US cheese trade with Mexico takes a hit following new tariffs

By Beth Newhart contact

- Last updated on GMT

Nearly all US cheese exports are now facing tariffs of 10% to 15% as of June 5. Pic: ©GettyImages/MartinFredy
Nearly all US cheese exports are now facing tariffs of 10% to 15% as of June 5. Pic: ©GettyImages/MartinFredy

Related tags: Rabobank, Cheese, Trade, Mexico

The US has argued with both Canada and Mexico over tariffs on the dairy industry in the last two weeks, putting President Donald Trump in the spotlight.

Earlier this month Mexico announced new tariffs on some US exports, retaliating to duties that the US placed on imports of Mexican steel and aluminum. Within the dairy industry, these tariffs will most directly impact cheese trade between the two nations.

The new Mexican tariffs come on the back of President Trump's high-profile spat with Canada over high dairy tariffs. At the G-7 summit in Quebec last weekend he called attention to the fact that the US pays between 240% and 300% on dairy exports to the Canadian market, calling for a change to their tightly-controlled industry.

NAFTA negotiations play a role

Rabobank released a news brief on the situation with Mexico, explaining nearly all US cheese exports are now facing tariffs of 10% to 15% as of June 5, with a plan to be increased further to 20% to 25% on July 5.

The tariff rates seem low when compared to Canada, but could still have a huge impact on the US dairy bottom line. In 2017, cheese exported to Mexico from the US accounted for 28% of all US cheese exports and 80% of all Mexican cheese imports, according to the brief.

The last time Mexico placed tariffs on US cheese was a 14-month period beginning in 2010 when the two countries were arguing over Mexican trucks accessing US roadways. Export rates did not end up being drastically affected then, but this time may be different.
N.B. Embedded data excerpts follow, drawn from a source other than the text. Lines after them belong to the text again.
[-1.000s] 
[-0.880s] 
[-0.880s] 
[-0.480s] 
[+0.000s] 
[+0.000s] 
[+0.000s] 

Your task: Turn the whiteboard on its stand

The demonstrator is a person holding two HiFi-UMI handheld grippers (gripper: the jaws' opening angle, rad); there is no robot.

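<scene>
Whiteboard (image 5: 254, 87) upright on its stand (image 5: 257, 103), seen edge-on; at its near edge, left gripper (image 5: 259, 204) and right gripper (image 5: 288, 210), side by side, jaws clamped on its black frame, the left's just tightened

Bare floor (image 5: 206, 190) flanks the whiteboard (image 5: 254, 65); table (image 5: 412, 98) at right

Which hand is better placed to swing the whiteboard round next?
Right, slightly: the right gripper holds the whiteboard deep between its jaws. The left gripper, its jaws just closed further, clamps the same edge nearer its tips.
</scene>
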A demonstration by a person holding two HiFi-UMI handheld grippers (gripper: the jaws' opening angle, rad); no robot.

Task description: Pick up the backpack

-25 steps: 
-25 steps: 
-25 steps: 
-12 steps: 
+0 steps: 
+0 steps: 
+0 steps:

“Given the gravity of the situation in renegotiating NAFTA, I think our chances of not only seeing these tariffs remain in place are high, but we could expect to see more products added to them, possibly milk powders,”​ said Tom Bailey, senior dairy analyst at Rabobank RaboResearch and author of the brief.

What to expect on each side

According to Rabobank, Mexico is stocked with about six months’ worth of cheese. If the tariffs last longer than that, both countries would need to make big changes.

Mexico recently signed the revamped Mexico-EU FTA, and they may choose to expedite the reduction of tariffs on EU cheese as an alternative or sign a trade agreement with dairy-powerhouse New Zealand.

Milk and cheese in the US will eventually feel pricing pressure as it looks to find new markets for the dairy surplus. More importantly, this could have lasting implications for the US’ reputation as “a less reliable trade partner”​ on the global stage.

“Mexico is our largest export partner. As such this impacts the largest volume of US milk. Around 3% of all milk produced in the US was exported to Mexico in 2017,”​ said Bailey.

There could be an upside for the US, however.

“Good may actually come from the tariffs further down the road. It could force the US to explore new markets, decreasing reliance on NAFTA and China as export destinations, which could be a good thing,”​ said Bailey.

“The timing is very unfortunate, but it’s somewhat all related. I think it demonstrates that the countries we are negotiating trade with know where to put pressure on President Trump.”